=== DATASET EXCERPTS ===
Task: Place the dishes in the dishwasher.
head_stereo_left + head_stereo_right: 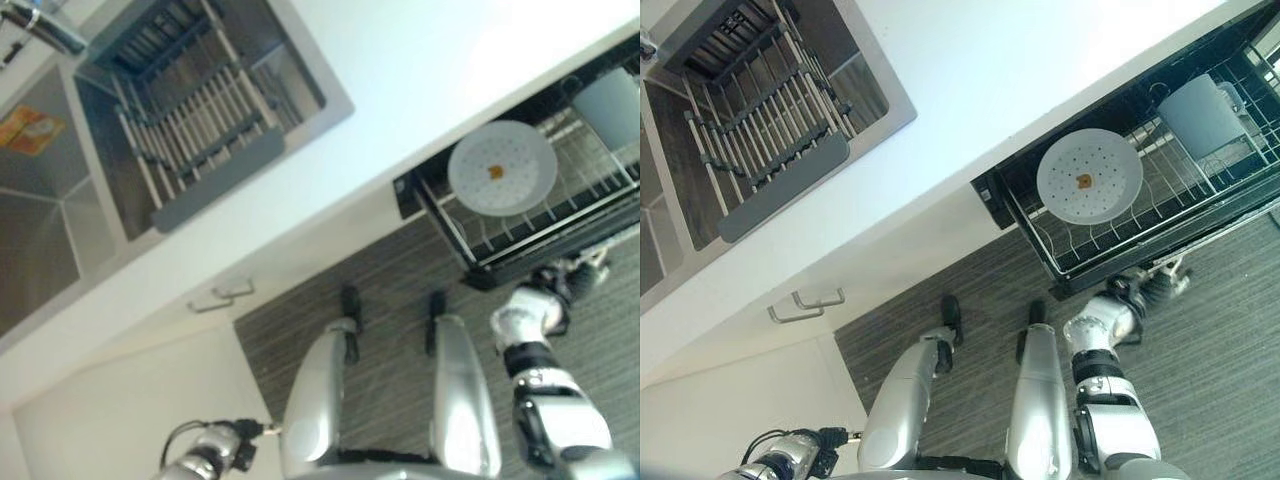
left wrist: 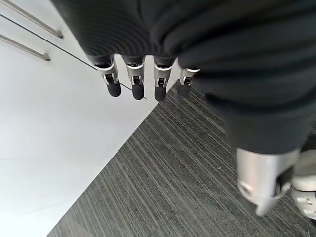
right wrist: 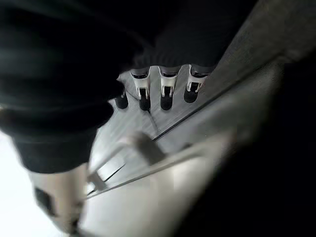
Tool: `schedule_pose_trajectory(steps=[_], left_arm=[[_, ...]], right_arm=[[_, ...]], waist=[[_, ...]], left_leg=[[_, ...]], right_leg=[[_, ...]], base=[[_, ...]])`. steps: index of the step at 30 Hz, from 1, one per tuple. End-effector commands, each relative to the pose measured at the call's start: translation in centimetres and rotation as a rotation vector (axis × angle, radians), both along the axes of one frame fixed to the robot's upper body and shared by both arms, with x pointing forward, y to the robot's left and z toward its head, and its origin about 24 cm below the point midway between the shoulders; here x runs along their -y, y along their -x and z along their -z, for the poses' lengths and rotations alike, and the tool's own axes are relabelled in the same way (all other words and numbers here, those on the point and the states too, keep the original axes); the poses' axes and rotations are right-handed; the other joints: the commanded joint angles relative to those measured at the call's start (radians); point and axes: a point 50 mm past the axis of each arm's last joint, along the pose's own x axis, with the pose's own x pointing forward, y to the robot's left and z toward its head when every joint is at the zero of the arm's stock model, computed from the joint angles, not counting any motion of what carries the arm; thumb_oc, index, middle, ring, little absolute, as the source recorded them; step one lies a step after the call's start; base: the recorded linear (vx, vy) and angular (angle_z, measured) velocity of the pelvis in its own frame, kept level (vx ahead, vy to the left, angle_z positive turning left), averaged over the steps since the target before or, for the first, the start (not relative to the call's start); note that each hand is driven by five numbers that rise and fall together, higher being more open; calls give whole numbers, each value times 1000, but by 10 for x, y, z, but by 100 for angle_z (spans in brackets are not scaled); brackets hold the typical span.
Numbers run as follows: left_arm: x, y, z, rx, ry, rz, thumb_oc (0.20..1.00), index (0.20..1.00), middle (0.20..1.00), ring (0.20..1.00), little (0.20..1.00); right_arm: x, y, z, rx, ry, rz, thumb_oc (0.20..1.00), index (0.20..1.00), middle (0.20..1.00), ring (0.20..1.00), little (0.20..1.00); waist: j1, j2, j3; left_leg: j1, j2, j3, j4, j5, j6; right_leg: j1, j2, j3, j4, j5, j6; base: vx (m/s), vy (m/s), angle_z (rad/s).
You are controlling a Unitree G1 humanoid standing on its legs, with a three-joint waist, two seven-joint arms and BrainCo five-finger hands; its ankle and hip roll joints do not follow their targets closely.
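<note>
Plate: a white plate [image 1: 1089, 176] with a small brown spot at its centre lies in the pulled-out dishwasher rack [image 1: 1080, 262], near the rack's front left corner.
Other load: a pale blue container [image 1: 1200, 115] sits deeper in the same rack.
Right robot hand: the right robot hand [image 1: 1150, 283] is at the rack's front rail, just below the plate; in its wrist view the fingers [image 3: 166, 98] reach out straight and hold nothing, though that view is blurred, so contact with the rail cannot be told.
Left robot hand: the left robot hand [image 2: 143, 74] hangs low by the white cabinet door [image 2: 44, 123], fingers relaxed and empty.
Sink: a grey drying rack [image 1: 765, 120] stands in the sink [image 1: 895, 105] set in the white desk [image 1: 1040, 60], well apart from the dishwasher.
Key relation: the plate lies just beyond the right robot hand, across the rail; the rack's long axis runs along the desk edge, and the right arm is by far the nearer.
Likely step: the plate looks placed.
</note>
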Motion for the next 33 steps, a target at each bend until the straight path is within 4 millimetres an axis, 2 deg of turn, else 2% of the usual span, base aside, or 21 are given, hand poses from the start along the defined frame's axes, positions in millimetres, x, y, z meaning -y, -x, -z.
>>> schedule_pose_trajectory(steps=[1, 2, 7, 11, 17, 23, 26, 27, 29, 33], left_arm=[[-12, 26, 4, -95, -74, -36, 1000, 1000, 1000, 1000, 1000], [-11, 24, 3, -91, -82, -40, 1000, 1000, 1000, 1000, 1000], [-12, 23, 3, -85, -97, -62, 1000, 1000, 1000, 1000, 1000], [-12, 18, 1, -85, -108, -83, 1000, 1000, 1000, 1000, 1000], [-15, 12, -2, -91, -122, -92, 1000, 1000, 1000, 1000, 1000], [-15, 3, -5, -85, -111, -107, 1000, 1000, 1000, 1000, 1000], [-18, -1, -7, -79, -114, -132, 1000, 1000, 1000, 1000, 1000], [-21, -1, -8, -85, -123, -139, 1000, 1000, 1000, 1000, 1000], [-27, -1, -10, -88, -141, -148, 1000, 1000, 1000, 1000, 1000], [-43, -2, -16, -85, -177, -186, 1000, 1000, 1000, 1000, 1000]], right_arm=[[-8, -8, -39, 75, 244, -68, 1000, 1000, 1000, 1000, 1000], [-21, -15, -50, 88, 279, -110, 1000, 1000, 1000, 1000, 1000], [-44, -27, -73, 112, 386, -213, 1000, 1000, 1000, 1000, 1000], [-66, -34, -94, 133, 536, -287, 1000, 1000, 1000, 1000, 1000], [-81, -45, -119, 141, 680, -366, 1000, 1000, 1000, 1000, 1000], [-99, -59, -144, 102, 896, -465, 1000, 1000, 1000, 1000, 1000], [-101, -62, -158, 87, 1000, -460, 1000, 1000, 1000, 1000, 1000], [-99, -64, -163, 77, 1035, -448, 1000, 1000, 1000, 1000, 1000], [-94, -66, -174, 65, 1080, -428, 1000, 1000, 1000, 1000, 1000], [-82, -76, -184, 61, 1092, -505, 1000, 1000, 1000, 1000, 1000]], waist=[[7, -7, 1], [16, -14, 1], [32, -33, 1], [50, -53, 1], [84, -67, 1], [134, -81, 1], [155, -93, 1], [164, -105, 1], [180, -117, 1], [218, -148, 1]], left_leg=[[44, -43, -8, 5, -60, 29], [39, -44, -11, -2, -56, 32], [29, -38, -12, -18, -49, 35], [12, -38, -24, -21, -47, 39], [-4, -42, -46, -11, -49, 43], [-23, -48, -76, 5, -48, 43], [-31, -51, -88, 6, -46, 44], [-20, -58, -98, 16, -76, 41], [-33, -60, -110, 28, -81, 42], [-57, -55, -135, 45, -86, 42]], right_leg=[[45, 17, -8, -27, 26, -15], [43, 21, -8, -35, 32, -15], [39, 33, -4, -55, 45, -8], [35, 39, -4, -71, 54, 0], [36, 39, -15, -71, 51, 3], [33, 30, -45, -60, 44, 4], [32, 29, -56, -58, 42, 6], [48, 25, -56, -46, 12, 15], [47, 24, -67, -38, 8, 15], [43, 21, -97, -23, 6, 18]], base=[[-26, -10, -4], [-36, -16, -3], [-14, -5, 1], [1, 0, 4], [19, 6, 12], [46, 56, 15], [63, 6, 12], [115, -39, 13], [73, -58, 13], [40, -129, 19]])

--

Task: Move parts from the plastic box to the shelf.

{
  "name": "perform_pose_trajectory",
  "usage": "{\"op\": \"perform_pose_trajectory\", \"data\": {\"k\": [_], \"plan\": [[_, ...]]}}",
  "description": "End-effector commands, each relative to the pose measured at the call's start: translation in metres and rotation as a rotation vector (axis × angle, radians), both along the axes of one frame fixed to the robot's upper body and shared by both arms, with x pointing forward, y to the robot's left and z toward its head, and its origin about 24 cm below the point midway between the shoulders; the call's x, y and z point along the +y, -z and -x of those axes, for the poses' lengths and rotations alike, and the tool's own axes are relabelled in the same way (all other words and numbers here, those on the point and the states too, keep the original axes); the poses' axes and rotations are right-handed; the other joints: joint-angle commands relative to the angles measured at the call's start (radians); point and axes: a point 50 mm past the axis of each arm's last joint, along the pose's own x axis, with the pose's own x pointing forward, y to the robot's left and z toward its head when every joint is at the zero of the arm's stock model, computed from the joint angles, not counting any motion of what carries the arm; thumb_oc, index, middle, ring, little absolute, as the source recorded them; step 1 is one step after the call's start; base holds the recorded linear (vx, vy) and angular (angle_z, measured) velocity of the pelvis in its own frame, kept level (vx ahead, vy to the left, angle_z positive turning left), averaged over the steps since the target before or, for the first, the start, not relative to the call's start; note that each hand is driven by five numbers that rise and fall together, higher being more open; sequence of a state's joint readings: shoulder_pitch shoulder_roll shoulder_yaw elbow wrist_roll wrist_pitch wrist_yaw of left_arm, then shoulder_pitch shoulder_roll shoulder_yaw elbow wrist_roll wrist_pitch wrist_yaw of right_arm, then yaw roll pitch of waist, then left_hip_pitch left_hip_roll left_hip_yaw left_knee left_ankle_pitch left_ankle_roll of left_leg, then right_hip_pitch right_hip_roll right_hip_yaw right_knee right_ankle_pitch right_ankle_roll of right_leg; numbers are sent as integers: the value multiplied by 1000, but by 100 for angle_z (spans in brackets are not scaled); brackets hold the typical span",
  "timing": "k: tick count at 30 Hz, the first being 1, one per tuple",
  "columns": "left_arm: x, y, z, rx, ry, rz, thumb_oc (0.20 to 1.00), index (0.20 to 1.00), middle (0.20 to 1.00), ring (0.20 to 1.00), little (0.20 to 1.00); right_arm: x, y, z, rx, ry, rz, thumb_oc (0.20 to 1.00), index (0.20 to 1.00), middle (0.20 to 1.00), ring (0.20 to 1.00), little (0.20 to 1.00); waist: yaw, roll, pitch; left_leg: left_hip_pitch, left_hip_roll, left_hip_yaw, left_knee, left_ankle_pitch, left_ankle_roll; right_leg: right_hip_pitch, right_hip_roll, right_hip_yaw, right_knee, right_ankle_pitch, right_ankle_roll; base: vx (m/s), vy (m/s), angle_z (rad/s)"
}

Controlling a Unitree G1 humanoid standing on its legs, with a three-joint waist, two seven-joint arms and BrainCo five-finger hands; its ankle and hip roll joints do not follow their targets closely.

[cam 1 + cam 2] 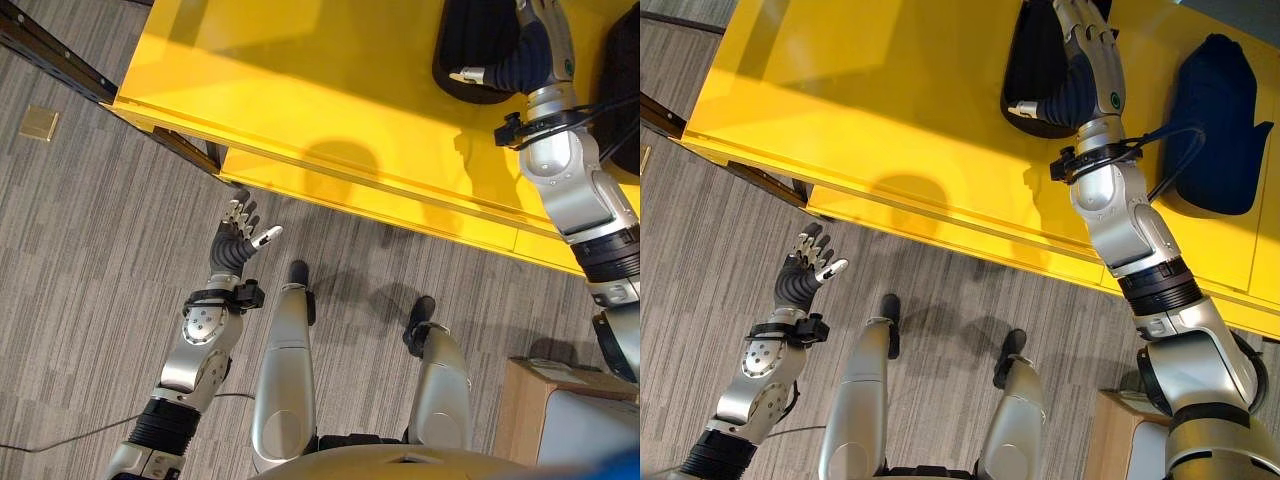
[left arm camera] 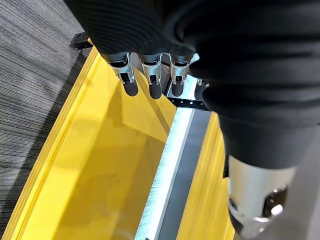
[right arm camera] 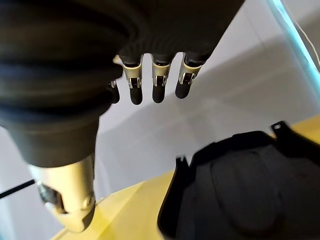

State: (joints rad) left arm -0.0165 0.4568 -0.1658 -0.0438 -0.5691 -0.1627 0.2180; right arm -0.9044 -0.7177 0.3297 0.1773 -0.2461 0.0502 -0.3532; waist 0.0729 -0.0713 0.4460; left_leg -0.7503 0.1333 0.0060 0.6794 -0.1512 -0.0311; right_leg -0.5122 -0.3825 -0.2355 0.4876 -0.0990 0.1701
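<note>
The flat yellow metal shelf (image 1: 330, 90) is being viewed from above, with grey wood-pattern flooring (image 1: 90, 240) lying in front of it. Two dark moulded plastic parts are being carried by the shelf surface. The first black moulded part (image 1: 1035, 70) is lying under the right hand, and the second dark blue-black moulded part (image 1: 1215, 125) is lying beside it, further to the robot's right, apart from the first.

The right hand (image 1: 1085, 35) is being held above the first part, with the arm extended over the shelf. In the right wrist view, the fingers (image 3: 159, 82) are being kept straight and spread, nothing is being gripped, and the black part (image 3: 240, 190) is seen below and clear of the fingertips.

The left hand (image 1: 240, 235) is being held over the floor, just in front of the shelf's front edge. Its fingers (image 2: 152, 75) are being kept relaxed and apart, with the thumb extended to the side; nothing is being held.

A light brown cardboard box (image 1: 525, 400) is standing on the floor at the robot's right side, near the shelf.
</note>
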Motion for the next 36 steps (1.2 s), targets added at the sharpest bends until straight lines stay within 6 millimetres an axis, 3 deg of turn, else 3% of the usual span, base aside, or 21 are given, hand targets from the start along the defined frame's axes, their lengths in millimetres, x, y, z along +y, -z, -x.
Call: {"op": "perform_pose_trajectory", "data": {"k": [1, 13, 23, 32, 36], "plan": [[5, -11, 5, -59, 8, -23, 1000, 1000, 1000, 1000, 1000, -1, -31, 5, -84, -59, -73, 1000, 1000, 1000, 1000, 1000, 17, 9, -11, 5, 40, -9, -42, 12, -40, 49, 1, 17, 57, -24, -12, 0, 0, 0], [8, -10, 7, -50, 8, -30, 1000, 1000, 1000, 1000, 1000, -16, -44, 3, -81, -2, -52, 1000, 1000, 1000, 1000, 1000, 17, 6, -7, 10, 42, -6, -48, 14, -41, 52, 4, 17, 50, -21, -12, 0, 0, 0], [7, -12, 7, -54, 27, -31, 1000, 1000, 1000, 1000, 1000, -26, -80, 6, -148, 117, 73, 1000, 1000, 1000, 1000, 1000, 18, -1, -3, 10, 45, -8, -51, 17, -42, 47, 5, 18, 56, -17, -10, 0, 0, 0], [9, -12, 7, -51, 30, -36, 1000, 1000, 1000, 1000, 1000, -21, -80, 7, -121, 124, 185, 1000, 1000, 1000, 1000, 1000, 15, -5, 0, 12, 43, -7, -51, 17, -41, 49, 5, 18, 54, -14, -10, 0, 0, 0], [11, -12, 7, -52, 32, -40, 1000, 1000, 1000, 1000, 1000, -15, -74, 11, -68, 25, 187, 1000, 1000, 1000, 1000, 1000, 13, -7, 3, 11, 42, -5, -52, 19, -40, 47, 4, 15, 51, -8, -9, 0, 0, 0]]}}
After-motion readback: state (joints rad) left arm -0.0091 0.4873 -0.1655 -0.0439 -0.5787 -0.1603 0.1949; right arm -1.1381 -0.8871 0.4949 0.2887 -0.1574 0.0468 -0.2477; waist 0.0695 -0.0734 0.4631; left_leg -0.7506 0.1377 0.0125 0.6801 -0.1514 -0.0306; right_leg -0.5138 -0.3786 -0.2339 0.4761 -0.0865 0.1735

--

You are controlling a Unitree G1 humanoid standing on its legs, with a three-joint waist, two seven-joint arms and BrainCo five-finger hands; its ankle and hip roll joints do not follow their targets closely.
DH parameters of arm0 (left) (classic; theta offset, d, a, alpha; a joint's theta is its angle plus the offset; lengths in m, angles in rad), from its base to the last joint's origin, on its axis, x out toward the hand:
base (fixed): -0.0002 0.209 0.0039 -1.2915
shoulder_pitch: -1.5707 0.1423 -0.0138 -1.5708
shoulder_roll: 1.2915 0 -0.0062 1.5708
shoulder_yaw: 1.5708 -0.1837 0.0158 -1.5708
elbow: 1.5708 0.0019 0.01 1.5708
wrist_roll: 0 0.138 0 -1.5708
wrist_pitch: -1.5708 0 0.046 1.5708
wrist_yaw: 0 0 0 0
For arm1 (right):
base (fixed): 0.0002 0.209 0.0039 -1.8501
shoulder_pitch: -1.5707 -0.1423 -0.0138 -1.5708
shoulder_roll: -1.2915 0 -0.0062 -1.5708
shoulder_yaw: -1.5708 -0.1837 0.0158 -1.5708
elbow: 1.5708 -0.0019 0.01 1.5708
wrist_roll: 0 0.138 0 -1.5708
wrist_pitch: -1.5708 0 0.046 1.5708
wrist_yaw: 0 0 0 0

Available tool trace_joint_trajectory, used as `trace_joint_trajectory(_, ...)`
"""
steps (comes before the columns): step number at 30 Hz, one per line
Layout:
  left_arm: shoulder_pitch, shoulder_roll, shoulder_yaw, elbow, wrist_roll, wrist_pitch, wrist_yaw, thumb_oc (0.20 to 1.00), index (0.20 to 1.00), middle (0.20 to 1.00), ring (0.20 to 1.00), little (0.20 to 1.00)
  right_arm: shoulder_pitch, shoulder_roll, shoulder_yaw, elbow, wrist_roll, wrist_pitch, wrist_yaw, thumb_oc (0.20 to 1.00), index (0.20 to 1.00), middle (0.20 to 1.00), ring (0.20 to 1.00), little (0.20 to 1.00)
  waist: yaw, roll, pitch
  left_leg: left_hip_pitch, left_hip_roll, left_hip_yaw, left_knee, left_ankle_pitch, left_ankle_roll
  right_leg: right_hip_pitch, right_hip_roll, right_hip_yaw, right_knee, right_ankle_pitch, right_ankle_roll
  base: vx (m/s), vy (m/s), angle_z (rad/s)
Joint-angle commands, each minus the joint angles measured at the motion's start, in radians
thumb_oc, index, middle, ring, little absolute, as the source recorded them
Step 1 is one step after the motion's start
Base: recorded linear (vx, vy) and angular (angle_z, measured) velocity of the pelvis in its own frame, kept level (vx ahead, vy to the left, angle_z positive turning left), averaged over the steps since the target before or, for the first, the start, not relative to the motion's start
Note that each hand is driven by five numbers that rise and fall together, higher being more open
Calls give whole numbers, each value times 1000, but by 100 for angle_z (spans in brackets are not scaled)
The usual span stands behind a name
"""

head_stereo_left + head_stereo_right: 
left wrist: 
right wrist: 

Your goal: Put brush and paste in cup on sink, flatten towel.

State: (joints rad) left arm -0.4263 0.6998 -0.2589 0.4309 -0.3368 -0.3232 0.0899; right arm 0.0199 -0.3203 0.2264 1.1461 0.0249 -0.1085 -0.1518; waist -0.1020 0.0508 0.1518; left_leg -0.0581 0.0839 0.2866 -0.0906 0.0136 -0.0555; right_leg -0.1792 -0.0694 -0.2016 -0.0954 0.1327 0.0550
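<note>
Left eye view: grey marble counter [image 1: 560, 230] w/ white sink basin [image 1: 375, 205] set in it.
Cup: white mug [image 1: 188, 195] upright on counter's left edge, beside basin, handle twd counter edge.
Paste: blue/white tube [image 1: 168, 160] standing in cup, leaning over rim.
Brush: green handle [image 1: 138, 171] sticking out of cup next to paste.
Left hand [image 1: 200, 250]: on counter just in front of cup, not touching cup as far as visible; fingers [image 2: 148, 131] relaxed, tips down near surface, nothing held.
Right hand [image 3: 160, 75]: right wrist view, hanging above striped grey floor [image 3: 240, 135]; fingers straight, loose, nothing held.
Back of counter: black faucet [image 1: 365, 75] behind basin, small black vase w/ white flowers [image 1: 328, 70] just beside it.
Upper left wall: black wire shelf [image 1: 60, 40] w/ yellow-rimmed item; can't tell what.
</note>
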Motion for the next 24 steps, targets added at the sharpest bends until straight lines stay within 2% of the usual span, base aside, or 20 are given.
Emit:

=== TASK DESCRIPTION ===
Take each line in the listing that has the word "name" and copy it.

=== TASK RESPONSE ===
  "name": "perform_pose_trajectory",
The usual span stands behind a name

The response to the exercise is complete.